I'm still very happy with the win of "The Lives of Others", which was hardly a "Departures" like title to win.

February 23, 2012 | Unregistered CommenterGlenn

I feel really frustrated with this category, as I've hardly seen any of the nominated films. ("In Darkness" just opened last Friday; "A Separation" only opens here tomorrow; "Footnote" only opens next month; I have no idea when "Bullhead" will open, if it does.)

However, I think that, if any film other than "A Separation" wins, it will be "Monsieur Lazhar." It fits very will with what Robert said above, namely "...serious but not ambiguous, complex but not too challenging." Its heartwarming, yet bittersweet, qualities would seem to put it in the voters' "sweet spot."

February 23, 2012 | Unregistered CommenterBill_the_Bear

Dieter: Thank you for your comment about The Secret in Their Eyes. Other readers here have been going on about Secret's "upset" win. They compare A Prophet with The White Ribbon, without bringing Secret into their analysis of the values of each one of the "three" films. Nathaniel himself predicted this Oscar. As we all know, the fact is that only members who have seen all 5 movies can vote. Who knows how many people actually vote in this category. Maybe 600? And most probably their average age is high... hence they are more traditional. That's how come there are unexpected winners.
As Dieter mentioned, The Secret in Their Eyes is "a close-nit thriller and a political statement, populist yet with deeper meaning, an insight into the lives of its characters and into society as a whole".

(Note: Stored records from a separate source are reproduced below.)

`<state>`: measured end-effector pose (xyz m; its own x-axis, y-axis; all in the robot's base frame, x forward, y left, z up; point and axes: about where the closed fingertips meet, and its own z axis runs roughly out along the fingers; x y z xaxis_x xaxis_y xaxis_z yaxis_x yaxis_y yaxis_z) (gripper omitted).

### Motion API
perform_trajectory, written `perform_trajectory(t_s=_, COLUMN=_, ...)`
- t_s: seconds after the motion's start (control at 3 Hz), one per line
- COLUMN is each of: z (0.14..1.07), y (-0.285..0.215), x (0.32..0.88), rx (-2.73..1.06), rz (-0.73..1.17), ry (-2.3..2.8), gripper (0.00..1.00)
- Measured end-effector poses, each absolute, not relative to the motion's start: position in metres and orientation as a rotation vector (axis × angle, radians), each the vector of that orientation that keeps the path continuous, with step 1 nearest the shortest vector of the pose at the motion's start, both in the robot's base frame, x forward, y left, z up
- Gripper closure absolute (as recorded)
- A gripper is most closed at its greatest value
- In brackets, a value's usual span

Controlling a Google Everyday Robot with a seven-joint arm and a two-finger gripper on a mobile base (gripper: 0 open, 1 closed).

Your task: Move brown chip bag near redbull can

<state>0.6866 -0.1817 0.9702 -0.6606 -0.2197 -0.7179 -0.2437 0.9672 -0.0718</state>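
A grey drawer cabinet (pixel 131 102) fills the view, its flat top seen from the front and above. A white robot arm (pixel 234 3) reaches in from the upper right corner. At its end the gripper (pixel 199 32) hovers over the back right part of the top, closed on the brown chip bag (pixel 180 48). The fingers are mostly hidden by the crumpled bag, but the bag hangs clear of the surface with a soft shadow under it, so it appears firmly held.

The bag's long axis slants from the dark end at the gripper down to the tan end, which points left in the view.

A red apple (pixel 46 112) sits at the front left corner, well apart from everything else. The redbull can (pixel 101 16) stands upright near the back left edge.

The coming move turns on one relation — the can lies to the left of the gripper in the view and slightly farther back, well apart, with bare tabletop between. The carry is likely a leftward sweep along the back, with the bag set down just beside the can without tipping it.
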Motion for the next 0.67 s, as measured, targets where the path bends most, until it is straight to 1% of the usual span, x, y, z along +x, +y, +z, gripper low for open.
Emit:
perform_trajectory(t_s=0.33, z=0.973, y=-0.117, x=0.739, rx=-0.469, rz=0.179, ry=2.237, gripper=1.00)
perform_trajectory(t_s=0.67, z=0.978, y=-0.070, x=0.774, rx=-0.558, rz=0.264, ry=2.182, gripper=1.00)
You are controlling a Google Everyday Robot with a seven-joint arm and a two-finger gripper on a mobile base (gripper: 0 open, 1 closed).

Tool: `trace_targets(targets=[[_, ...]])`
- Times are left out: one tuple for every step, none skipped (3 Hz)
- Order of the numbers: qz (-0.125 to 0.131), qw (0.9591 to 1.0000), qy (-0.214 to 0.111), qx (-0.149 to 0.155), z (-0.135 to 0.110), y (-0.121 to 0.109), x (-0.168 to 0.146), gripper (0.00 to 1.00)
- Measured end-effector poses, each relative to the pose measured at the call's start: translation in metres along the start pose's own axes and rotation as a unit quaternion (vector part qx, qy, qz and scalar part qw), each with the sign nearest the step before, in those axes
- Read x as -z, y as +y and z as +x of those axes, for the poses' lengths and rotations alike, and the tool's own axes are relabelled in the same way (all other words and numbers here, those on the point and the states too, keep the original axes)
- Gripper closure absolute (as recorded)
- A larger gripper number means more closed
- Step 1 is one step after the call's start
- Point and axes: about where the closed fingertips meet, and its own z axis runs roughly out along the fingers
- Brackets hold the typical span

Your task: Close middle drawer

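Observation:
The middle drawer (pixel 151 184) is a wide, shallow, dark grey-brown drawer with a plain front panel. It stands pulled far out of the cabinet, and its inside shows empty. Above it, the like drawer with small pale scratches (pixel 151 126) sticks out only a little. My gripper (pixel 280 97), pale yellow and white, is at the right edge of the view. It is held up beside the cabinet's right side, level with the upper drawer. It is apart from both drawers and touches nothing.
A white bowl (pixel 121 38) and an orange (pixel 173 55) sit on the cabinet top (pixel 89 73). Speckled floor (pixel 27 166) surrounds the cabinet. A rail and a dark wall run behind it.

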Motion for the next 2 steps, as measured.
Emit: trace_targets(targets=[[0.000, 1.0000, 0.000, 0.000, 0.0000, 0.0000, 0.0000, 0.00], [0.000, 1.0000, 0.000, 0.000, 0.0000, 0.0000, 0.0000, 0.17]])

February 23, 2012 | Unregistered CommenterMarcos

If you want the popular "good" choices to win here, then open up the voting to the full membership. The fact that this category has tighter safeguards on it then damn best picture is ridiculous. Otherwise, expect the retirees voting here to go for the pablum. And I knew that "El Secreto de Sus Ojos" was winning over "A Prophet" and "The White Ribbon" right away. Those other films were wayyy too harsh to win, even though they were lightyears better. The only reason "Dogtooth" got in last year was b/c of the oversight committee. I would have picked "The Lives of Others" over "Pan's Labryinth" easily too. I'm rooting hard for "A Separation" this weekend, but I'm also anticipating disappointment. I have a feeling that's going to be the prevailing mood of the entire night for me. But I'll be drunk at least!